* **AIM OF THE EXERCISE**: Pictures do not belong in the copy; retype the records below exactly.

* **DATA FOR ANALYSIS**:
* * * * * * * * *

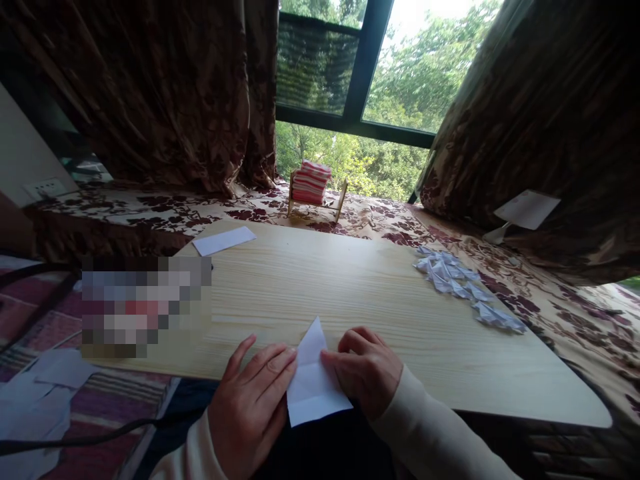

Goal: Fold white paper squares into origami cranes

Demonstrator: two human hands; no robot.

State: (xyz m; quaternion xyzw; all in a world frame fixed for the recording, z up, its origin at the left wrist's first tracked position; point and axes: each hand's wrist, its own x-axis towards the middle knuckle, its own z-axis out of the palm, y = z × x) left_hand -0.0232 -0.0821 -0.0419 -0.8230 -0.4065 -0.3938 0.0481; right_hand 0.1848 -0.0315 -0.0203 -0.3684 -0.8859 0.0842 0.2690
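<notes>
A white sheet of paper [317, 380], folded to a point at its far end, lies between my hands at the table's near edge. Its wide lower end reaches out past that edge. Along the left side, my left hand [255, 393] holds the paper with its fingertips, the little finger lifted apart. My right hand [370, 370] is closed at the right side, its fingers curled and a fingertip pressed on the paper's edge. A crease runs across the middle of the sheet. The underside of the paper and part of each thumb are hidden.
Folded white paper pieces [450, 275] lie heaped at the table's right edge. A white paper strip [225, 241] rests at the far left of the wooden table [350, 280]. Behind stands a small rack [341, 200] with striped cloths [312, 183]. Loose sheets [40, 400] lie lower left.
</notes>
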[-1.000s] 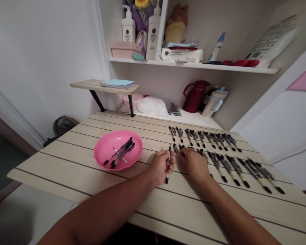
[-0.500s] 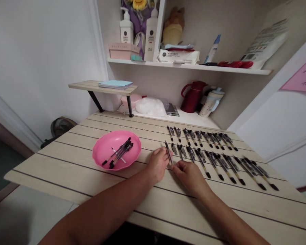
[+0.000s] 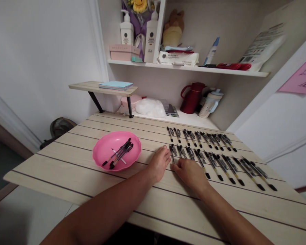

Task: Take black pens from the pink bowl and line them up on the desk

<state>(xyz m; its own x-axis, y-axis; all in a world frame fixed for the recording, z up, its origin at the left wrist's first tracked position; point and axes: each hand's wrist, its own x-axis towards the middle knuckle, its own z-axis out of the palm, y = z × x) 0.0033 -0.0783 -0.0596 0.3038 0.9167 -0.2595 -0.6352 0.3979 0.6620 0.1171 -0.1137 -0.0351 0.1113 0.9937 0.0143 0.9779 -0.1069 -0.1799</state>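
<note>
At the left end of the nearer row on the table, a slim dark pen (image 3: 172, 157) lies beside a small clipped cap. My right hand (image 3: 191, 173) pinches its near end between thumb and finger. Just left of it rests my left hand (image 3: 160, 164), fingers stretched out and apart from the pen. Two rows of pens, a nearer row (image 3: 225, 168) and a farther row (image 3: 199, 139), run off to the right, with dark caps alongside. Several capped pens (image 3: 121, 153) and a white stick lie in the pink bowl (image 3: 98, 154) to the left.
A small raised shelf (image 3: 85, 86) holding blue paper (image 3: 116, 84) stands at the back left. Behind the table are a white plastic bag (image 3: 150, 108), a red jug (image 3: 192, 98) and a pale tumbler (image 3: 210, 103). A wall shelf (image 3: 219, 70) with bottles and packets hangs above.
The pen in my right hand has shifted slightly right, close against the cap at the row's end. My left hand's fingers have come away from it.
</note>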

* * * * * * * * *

* **TASK RESULT**:
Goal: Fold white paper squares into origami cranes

Demonstrator: two human hands; no robot.

State: (xyz m; quaternion xyzw; all in a world frame fixed for the recording, z up, its origin at the left wrist's first tracked position; point and axes: each hand's wrist, its own x-axis towards the middle knuckle, its own z-axis out of the palm, y = z × x) left_hand -0.0232 -0.0821 -0.0419 -0.8230 -0.4065 -0.3938 0.0481; right_hand 0.1848 -0.0315 -0.0203 -0.3684 -0.8859 0.0842 0.2690
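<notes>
A white sheet of paper [317, 380], folded to a point at its far end, lies between my hands at the table's near edge. Its wide lower end reaches out past that edge. Along the left side, my left hand [255, 393] holds the paper with its fingertips, the little finger lifted apart. My right hand [370, 370] is closed at the right side, its fingers curled and a fingertip pressed on the paper's edge. A crease runs across the middle of the sheet. The underside of the paper and part of each thumb are hidden.
Folded white paper pieces [450, 275] lie heaped at the table's right edge. A white paper strip [225, 241] rests at the far left of the wooden table [350, 280]. Behind stands a small rack [341, 200] with striped cloths [312, 183]. Loose sheets [40, 400] lie lower left.
</notes>
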[-1.000s] 
[-0.500s] 
[+0.000s] 

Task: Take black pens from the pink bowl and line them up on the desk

<state>(xyz m; its own x-axis, y-axis; all in a world frame fixed for the recording, z up, its origin at the left wrist's first tracked position; point and axes: each hand's wrist, its own x-axis towards the middle knuckle, its own z-axis out of the palm, y = z × x) 0.0033 -0.0783 -0.0596 0.3038 0.9167 -0.2595 -0.6352 0.3979 0.6620 0.1171 -0.1137 -0.0351 0.1113 0.9937 0.0143 0.9779 -0.1069 -0.1799</state>
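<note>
At the left end of the nearer row on the table, a slim dark pen (image 3: 172, 157) lies beside a small clipped cap. My right hand (image 3: 191, 173) pinches its near end between thumb and finger. Just left of it rests my left hand (image 3: 160, 164), fingers stretched out and apart from the pen. Two rows of pens, a nearer row (image 3: 225, 168) and a farther row (image 3: 199, 139), run off to the right, with dark caps alongside. Several capped pens (image 3: 121, 153) and a white stick lie in the pink bowl (image 3: 98, 154) to the left.
A small raised shelf (image 3: 85, 86) holding blue paper (image 3: 116, 84) stands at the back left. Behind the table are a white plastic bag (image 3: 150, 108), a red jug (image 3: 192, 98) and a pale tumbler (image 3: 210, 103). A wall shelf (image 3: 219, 70) with bottles and packets hangs above.
The pen in my right hand has shifted slightly right, close against the cap at the row's end. My left hand's fingers have come away from it.
</note>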

Nothing remains to add to the answer.